Les notables qui figuraient dans cette œuvre auraient blâmé publiquement le peintre d’avoir pris trop de liberté dans la conception et l’arrangement de son travail. Ils ne se seraient point reconnus dans tel ou tel personnage. La répartition des places n’aurait point été faite équitablement, d’autant qu’ils avaient payé chacun cent florins pour être au premier rang. Ce sont là des raisons superficielles. Si Rembrandt s’est brouillé avec ses concitoyens sur une question d’art et si cette brouille s’est perpétuée jusque vers la fin de sa vie, c’est qu’il y avait entre eux désaccord fondamental. La Ronde de nuit fut le prétexte et l’occasion. Le génie de Rembrandt fut la cause.

Cette discordance fatale entre les génies et leur milieu géographique prouverait à elle seule qu’ils n’en sont point l’expression.

Ils s’y manifestent comme des brouillons et des révoltés, comme des êtres farouches uniquement préoccupés de dire une vérité qu’eux seuls détiennent et dont leurs contemporains n’ont souci.

La plupart d’entre eux vivent et meurent comme Rembrandt, à l’écart, si pas à l’abandon, n’ayant d’espoir qu’en une élite qu’ils étonnent d’abord, qu’ils conquièrent et dominent ensuite. Sans elle, on les traiterait de fous, on les enfermerait.

L’élite qui sauva Rembrandt se composait de son ami le bourgmestre Six, du calligraphe Coppenol, du collectionneur Claes Berchem et des élèves du maître.

Rembrandt est un monstre aux yeux de la masse. Il vit dans un monde supérieur et merveilleux que son imagination porte en elle et qui devient son vrai milieu à lui.

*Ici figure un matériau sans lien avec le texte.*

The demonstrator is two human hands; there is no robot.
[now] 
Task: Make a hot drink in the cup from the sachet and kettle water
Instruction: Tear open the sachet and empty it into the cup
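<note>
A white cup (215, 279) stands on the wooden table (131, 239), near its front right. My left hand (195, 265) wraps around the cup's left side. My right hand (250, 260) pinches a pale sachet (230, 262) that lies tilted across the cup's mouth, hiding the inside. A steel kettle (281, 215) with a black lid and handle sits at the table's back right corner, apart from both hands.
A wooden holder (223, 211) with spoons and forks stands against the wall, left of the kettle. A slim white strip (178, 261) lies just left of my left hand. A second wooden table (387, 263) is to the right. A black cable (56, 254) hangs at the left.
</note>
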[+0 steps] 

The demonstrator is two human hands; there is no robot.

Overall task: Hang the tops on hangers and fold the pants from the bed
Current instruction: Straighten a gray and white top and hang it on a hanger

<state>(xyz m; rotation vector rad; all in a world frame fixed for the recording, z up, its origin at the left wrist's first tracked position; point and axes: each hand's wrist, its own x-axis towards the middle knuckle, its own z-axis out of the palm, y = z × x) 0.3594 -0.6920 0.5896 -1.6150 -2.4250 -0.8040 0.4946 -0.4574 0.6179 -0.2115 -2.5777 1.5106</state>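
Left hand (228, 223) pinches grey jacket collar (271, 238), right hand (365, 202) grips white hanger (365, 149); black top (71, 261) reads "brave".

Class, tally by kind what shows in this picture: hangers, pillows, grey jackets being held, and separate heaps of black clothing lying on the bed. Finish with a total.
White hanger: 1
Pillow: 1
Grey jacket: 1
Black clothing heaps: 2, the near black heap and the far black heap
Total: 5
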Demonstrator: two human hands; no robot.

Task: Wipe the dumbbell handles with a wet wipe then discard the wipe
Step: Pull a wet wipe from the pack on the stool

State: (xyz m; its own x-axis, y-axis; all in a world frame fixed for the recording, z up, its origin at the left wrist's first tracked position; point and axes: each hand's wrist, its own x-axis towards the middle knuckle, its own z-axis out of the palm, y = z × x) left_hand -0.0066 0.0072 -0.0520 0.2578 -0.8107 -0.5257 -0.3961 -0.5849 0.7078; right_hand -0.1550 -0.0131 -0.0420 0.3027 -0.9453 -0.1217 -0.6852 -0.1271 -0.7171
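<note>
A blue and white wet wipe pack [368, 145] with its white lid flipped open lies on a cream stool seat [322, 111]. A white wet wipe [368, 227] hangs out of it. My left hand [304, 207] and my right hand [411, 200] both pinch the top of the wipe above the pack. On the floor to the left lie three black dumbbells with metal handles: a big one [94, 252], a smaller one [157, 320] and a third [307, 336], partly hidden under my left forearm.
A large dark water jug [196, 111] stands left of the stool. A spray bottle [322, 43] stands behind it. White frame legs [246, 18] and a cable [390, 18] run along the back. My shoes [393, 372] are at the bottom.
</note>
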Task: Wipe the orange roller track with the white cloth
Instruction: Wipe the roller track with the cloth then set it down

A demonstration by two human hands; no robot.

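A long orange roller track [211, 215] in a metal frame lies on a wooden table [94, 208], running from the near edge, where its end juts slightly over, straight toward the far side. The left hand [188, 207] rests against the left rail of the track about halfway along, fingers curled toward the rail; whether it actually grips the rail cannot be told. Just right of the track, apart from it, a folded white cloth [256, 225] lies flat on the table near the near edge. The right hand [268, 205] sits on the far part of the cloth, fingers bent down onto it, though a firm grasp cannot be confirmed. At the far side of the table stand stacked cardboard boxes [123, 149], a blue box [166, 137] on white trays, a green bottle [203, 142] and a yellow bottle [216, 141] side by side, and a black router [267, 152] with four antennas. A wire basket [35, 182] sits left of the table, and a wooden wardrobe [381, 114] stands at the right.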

La légende éternelle abolit ou plutôt absorbe son temps et son heure en un temps et une heure éternels.

Il crée des architectures profondes et folles, il se promène en des sites de songe, il vêt ses personnages de costumes baroques ou somptueux : les hommes en or, grands prêtres, rabins et rois surgissent dans son art ; il invente, comme Shakespeare, toute une région de chimère et de poésie, et tout comme Shakespeare, il reste, malgré ces débauches de rêve et de splendeur, aussi profondément et foncièrement humain qu’il est possible de l’être. Oui, tous ces fabuleux agencements de décors, de lumières et de toilettes, oui, toute cette ivresse qui semble le douer du vertige des voyants, ne le distraient point un seul instant de l’humanité éternelle. Il unit tous les contrastes en une œuvre, il mêle en un sujet la vérité la plus saignante et crue à la fantaisie la plus imprévue et la plus libre ; il est le passé, le présent, le futur ; il est, pour tout dire, un de ces vivants prodigieux et rarissimes où respire et se développe et se manifeste l’idée que les poètes aiment à se faire de quelque dieu, s’incarnant de siècle en siècle en des êtres surhumains.

Pour nous, l’homme de génie demeure un problème ouvert à la critique future. Il apparaît en marge de l’espèce.

Peut-être, en des milieux spécialement favorables, créerait-il une race nouvelle, grâce à l’heureuse déformation de son cerveau, se fixant d’abord, par un croisement



propice, en sa descendance directe, pour ensuite se transmettre largement à une postérité.